Wednesday, May 1, 2013

Algernon Sidney Johnston, 1801-1852

Algernon Sidney Johnston, an older brother of Joseph Eggleston Johnston, was born on October 4, 1801, at Longwood, Prince Edward County, Virginia, and died on or about September 23, 1852, in Columbia, South Carolina, where he lived most of his adult life. From what I can glean from stray letters and notes, he was a bit of a dandy, and he spent most of his working time as a pro-South, pro-South Carolina editor and publisher. His "circle" included other members of the Johnston family and the related Preston family. He left Abingdon, Virginia, where he'd lived as of 1811 with most of his immediate family (particularly at Panecillo -- spellings vary) sometime in the 1820s, and became involved with the local intelligentsia. His book Memoirs of a Nullifier, Written by Himself -- "a native of the South" -- (Columbia, S.C., Telescope Office) was first published in 1832. It has sometimes been erroneously attributed to Thomas Cooper (1759-1839), his friend and president of South Carolina College (i.e. The University of South Carolina) from 1821 to 1833. Both were "hotheads" when it came to Nullification, States' Rights and secession. While in South Carolina, Johnston also aimed to help make improvements around Columbia, and a park he envisioned was christened in his name after his death (the site has since been revitalized and renamed Finlay Park).

Algernon Sidney Johnston was known well enough in "elite circles" that news of his death was shared in the New York Daily Times. His brother Edward William Johnston (1799-1867) had connections with the Daily Times and wrote several articles for the newspaper under the pen name "Il Secretario."

DEATH OF [A.] S. JOHNSTON, ESQ. . . . [from] the Palmetto State Banner, of the 24th inst [September 24, 1852] . . . Our esteemed friend and fellow-citizen, A. S. Johnston, is no more! He died yesterday morning, after a brief but violent attack of illness. This is another added to the catalogue of prominent and useful citizens, whose death our community has been called to deplore within the last few months.

Mr. JOHNSTON had long been a resident of Columbia. A native of Virginia, he came to the State at an early age, and lived in our community to the period of his death. He first became well and favorably known as associate editor and proprietor of the Columbia Telescope, a paper which enjoyed great popularity, and exerted a powerful influence in our State throughout the period of its existence [1828-1839]. He has been subsequently known as the publisher of the Carolina Planter [1840], of which our distinguished fellow-citizen, Dr. R. W. GIBBES, was the editor, and also, for a number of years, as Printer to the [South Carolina] Senate.
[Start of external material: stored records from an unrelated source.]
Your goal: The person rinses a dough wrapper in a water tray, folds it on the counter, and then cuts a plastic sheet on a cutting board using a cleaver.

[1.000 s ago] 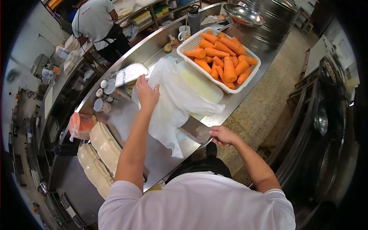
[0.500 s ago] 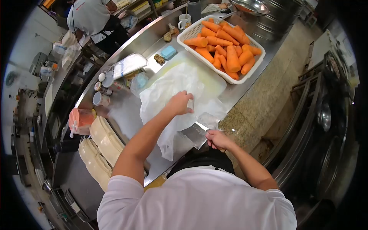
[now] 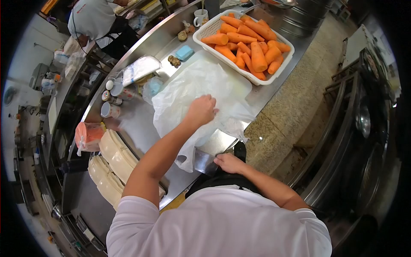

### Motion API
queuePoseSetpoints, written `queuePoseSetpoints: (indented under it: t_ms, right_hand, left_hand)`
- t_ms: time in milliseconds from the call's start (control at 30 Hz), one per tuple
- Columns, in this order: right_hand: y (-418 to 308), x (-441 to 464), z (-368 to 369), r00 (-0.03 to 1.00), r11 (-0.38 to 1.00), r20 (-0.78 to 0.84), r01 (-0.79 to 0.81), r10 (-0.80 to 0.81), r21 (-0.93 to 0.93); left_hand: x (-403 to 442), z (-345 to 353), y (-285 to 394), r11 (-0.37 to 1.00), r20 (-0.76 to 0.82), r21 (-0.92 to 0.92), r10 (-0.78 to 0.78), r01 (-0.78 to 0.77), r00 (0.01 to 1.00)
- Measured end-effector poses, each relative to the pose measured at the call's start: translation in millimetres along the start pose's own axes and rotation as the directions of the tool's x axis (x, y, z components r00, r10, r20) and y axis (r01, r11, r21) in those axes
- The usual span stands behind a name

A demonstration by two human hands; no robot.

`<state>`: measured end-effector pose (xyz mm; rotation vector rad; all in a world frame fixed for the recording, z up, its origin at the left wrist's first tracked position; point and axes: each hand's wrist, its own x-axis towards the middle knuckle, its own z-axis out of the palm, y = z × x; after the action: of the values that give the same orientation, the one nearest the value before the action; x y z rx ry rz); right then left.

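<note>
My left hand (image 3: 202, 110) is closed over the middle of a crumpled white plastic bag (image 3: 171, 103), its fingers curled on the film. The bag lies spread on a pale cutting board (image 3: 240, 85) and over the steel counter. Low at the counter's front edge, my right hand (image 3: 229, 163) grips a cleaver (image 3: 204, 162), whose broad blade points left beside the bag's lower edge. The handle is mostly hidden in my fist. Behind the board stands a white basket (image 3: 202, 40) heaped with peeled carrots (image 3: 258, 58).
On the counter (image 3: 139, 122) are a blue sponge (image 3: 184, 52), a mug (image 3: 200, 18), jars (image 3: 110, 110), a wrapped white pack (image 3: 141, 70), a red bag (image 3: 90, 136) and long cream-coloured objects (image 3: 117, 154). Another person (image 3: 92, 19) stands at the far left bench.
My left hand came from the bag's left side onto its middle, and its fingers have closed. The bag is spread wider, uncovering the sponge. My right hand moved lower left with the cleaver.
</note>
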<state>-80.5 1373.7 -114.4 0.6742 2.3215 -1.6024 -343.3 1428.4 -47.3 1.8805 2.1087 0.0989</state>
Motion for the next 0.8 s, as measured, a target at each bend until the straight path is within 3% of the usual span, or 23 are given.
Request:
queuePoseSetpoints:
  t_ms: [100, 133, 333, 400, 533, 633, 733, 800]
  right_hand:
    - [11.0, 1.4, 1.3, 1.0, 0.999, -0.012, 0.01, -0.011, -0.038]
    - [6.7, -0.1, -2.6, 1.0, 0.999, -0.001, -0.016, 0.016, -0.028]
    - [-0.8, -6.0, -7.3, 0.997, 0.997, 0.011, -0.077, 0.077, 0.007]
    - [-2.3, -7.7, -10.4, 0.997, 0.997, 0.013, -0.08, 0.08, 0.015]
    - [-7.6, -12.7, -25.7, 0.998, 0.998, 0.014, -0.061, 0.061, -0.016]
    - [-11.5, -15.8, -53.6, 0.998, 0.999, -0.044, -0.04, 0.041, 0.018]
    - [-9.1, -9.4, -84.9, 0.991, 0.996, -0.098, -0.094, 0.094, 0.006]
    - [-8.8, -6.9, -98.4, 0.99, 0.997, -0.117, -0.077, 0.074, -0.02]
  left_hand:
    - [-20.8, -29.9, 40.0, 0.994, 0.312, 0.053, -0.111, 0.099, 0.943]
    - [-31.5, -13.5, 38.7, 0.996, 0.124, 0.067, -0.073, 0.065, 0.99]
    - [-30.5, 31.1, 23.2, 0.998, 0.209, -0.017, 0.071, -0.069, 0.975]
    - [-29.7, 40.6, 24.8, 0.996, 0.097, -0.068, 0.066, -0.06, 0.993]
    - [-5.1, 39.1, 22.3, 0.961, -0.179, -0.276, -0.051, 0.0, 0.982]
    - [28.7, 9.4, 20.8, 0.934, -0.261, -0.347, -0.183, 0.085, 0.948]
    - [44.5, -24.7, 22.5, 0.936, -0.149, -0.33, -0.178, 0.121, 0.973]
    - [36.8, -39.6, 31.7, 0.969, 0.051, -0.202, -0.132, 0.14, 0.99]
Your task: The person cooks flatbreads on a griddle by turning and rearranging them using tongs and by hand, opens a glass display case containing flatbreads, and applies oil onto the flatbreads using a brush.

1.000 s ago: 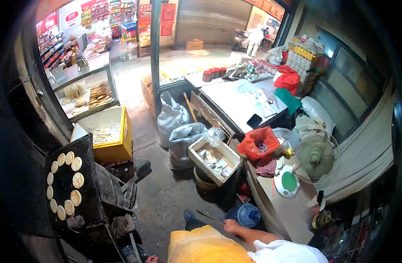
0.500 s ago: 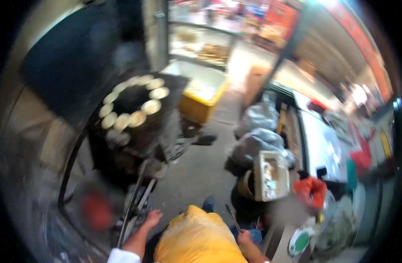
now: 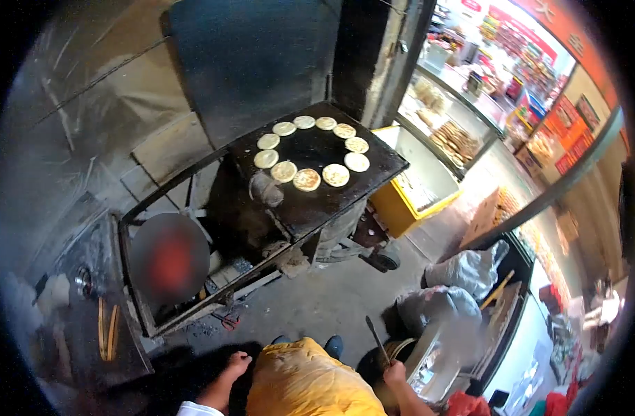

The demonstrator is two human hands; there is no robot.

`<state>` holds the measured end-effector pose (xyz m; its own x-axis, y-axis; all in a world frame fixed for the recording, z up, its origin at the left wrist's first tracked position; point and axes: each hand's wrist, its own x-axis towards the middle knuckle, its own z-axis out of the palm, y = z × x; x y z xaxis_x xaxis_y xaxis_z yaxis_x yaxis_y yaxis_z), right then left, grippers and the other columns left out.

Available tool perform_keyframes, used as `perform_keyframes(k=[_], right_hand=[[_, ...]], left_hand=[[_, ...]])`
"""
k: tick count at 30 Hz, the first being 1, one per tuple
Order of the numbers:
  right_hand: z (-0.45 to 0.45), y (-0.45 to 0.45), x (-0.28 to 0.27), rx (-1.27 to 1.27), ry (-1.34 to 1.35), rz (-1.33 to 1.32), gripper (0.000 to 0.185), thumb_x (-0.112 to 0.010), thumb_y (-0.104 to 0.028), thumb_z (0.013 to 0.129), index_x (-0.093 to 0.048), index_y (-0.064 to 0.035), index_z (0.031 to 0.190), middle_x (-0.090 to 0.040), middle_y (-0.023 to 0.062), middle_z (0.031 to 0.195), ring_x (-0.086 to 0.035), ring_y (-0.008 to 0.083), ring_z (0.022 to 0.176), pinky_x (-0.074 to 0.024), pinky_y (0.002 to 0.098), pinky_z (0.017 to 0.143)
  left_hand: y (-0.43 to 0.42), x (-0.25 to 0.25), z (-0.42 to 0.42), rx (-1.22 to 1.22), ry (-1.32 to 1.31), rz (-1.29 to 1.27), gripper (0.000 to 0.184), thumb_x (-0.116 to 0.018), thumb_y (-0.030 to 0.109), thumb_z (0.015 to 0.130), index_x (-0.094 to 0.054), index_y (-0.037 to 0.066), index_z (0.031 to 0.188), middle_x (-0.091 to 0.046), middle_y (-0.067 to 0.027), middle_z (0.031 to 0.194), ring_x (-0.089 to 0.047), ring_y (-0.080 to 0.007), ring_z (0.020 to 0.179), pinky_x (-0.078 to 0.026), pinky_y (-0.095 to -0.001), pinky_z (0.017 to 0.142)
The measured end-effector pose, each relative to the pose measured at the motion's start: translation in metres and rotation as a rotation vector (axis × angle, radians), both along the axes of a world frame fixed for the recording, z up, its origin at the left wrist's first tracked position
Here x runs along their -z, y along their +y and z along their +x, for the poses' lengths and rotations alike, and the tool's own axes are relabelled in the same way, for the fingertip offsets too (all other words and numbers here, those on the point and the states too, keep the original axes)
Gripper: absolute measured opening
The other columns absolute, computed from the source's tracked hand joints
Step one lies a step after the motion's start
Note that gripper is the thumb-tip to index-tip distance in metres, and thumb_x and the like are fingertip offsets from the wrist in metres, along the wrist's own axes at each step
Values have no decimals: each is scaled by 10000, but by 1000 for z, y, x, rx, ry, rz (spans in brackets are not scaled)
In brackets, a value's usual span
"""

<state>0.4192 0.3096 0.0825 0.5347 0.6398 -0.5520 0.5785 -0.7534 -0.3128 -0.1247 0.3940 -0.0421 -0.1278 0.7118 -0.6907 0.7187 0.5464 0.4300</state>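
Note:
My left hand [image 3: 238, 363] hangs at my left side, beside the yellow apron [image 3: 310, 381], with its fingers curled in and nothing visible in them. In my right hand [image 3: 395, 373] is a thin spatula [image 3: 376, 338], its dark, flattened tip pointing up and away from me. Ahead, a dark griddle [image 3: 310, 156] carries several round flatbreads arranged in a ring. Most are pale; a flatbread [image 3: 306, 180] at the near side has brown patches. A greyish cloth-like lump [image 3: 266, 189] lies at the griddle's near left edge. Neither hand touches the griddle.
A yellow-sided bin [image 3: 407, 208] stands right of the griddle. Grey plastic bags [image 3: 442, 305] and a pale box [image 3: 435, 367] are at my right. A metal frame [image 3: 224, 301] runs along the left, near a side table [image 3: 116, 340] with wooden sticks. Shop shelves [image 3: 452, 139] lie beyond.
My view has swung left, so the griddle now sits nearer the middle and the left side table shows. The spatula remains in my right hand; my left hand stays low.

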Motion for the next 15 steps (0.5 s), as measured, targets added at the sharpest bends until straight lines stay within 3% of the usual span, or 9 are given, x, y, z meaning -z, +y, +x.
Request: perform_keyframes(k=[1, 4, 9, 13, 15], right_hand=[[25, -4, 43, -44, -7, 96, 209, -617, -175, 861, -689, -37, 1000, -680, 242, 854, -668, 401, 815, -524, 435, 716], [39, 41, 0, -80, 57, 114, 216, -591, -89, 814, -681, -9, 993, -675, 257, 918, -663, 399, 853, -523, 423, 718], [74, 61, 28, -530, -6, -56, 118, -606, -124, 855, -682, -36, 875, -670, 216, 847, -647, 376, 803, -503, 424, 716], [106, 49, 100, -712, -48, -89, 172, -635, -212, 851, -690, -49, 840, -666, 166, 778, -645, 359, 758, -502, 415, 672], [113, 51, 116, -785, -130, -99, 220, -656, -271, 841, -696, -55, 831, -678, 148, 783, -657, 350, 742, -506, 417, 640]], left_hand=[[-14, 9, 6, -73, -28, 14, 419, -728, 334, 821, -684, 34, 1110, -700, -173, 1083, -659, -302, 1031, -511, -392, 911], [-25, -50, 65, -178, -79, 48, 408, -725, 327, 834, -681, 37, 1117, -708, -154, 1059, -675, -272, 973, -526, -382, 880], [-68, -29, 105, -246, -222, 259, 412, -720, 319, 869, -641, 54, 1174, -708, -121, 1000, -673, -221, 894, -535, -359, 818], [-83, -74, 122, -357, -174, 242, 448, -713, 331, 877, -623, 22, 1188, -702, -139, 997, -667, -240, 896, -530, -368, 821], [-105, -66, 114, -395, -135, 251, 450, -708, 336, 879, -622, 23, 1192, -701, -144, 1007, -667, -252, 911, -529, -377, 827]])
He was, at the time of his death, and had been for several years, one of the wardens of our town, a post of public service for which he seemed eminently fitted.

No man, perhaps, ever discharged the various important trusts, both public and private, confided to him, with greater fidelity and zeal, than our lamented friend. He left no immediate family to mourn his loss, but his death will be long lamented by a large circle of connections and friends, who well know the sterling qualities of his character, and how to appreciate them.

(New York Daily Times, September 29, 1852, page 3. The Daily Times began publication in 1851 and became the New York Times in 1857).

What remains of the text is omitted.